## Data shown
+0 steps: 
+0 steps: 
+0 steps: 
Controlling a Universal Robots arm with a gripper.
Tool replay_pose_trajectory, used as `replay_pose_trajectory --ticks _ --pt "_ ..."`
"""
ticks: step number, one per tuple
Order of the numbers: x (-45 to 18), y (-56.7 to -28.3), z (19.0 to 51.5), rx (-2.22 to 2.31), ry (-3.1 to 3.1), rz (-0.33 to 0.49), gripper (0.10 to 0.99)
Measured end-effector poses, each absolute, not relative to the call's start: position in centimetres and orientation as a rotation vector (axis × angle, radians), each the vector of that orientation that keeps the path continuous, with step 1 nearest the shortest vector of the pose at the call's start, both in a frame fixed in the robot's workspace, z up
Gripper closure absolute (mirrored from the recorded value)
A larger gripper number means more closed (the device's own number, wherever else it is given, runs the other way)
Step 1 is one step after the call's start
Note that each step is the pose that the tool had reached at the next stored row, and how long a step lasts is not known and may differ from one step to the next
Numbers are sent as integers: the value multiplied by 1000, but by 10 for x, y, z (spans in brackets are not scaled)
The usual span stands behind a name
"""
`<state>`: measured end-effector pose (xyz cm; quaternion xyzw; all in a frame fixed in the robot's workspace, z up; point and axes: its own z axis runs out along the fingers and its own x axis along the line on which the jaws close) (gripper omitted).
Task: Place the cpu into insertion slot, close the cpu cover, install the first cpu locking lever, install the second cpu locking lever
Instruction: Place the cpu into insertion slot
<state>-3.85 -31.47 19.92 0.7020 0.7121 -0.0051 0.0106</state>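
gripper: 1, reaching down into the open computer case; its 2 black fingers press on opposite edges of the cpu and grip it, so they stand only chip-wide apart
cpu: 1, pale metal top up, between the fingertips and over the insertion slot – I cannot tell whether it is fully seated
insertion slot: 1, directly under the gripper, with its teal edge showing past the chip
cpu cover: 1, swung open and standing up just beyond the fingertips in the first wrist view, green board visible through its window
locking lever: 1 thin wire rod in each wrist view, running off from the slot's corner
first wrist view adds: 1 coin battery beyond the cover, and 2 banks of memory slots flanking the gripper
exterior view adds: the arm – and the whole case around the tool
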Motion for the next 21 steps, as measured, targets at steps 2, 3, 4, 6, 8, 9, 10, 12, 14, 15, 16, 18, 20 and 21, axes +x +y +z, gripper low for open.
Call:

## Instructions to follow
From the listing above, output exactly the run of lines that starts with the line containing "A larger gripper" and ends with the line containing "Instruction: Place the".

## Response box
A larger gripper number means more closed (the device's own number, wherever else it is given, runs the other way)
Step 1 is one step after the call's start
Note that each step is the pose that the tool had reached at the next stored row, and how long a step lasts is not known and may differ from one step to the next
Numbers are sent as integers: the value multiplied by 1000, but by 10 for x, y, z (spans in brackets are not scaled)
The usual span stands behind a name
"""
`<state>`: measured end-effector pose (xyz cm; quaternion xyzw; all in a frame fixed in the robot's workspace, z up; point and axes: its own z axis runs out along the fingers and its own x axis along the line on which the jaws close) (gripper omitted).
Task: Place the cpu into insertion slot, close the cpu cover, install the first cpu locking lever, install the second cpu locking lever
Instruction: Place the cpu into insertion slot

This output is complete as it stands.